Cinquant’anni fa Eugenio Finardi cantava Legalizzatela — una provocazione, certo, ma anche una domanda scomoda.
Oggi quella domanda è più attuale che mai: cosa succederebbe davvero se i governi legalizzassero la vendita delle droghe, in punti controllati e regolamentati?
Il modello attuale, basato sulla proibizione, ha un obiettivo chiaro: ridurre il consumo.
Ma dopo decenni di “guerra alla droga”, il risultato è sotto gli occhi di tutti: il traffico non è scomparso, le organizzazioni criminali sono più ricche e potenti, le sostanze circolano comunque, spesso senza alcun controllo
La legalizzazione cambierebbe il paradigma: non più lotta totale, ma gestione del fenomeno
Immaginiamo uno scenario concreto:
- vendita solo in punti autorizzati
- prodotti controllati e tracciabili
- divieto ai minori
- limiti sulle quantità
- presenza di personale sanitario
Un sistema simile esiste già, in forma parziale, in paesi come Portogallo (depenalizzazione) o Canada (cannabis legale).
I possibili vantaggi
- Colpire il mercato nero
Se lo Stato vende, le mafie perdono una delle principali fonti di reddito. - Più sicurezza per i consumatori
Niente sostanze tagliate o contaminate. - Controllo sanitario
Più prevenzione, più informazione, meno overdose. - Entrate fiscali
Un mercato oggi illegale diventerebbe tassabile.
Ma non è una soluzione magica
Legalizzare non significa risolvere tutto.
Ci sono rischi concreti:
- aumento del consumo, almeno inizialmente
- banalizzazione dell’uso
- difficoltà nel gestire droghe pesanti
- possibili nuove forme di dipendenza
E soprattutto lo Stato diventerebbe, in parte, “venditore” di sostanze pericolose.

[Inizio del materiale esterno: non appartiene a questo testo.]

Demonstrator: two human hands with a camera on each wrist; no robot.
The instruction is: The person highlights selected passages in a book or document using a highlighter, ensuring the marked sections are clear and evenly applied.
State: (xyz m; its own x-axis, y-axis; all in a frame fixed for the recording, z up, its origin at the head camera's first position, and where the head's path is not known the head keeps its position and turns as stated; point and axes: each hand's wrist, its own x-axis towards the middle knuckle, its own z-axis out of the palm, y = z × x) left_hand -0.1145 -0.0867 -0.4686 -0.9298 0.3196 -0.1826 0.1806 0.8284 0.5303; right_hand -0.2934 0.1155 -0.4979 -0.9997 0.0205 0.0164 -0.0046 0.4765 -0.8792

Un paradosso etico non da poco.
La vera domanda non è se la droga faccia male — lo sappiamo già. La domanda è un’altra: è più efficace vietare qualcosa che comunque esiste, o controllarlo per ridurne i danni?
Dopo decenni di proibizione, il dubbio è legittimo.
Legalizzare non è solo una decisione tecnica.
È una scelta che tocca morale, sicurezza, economia, libertà individuale.
Ed è per questo che divide così tanto.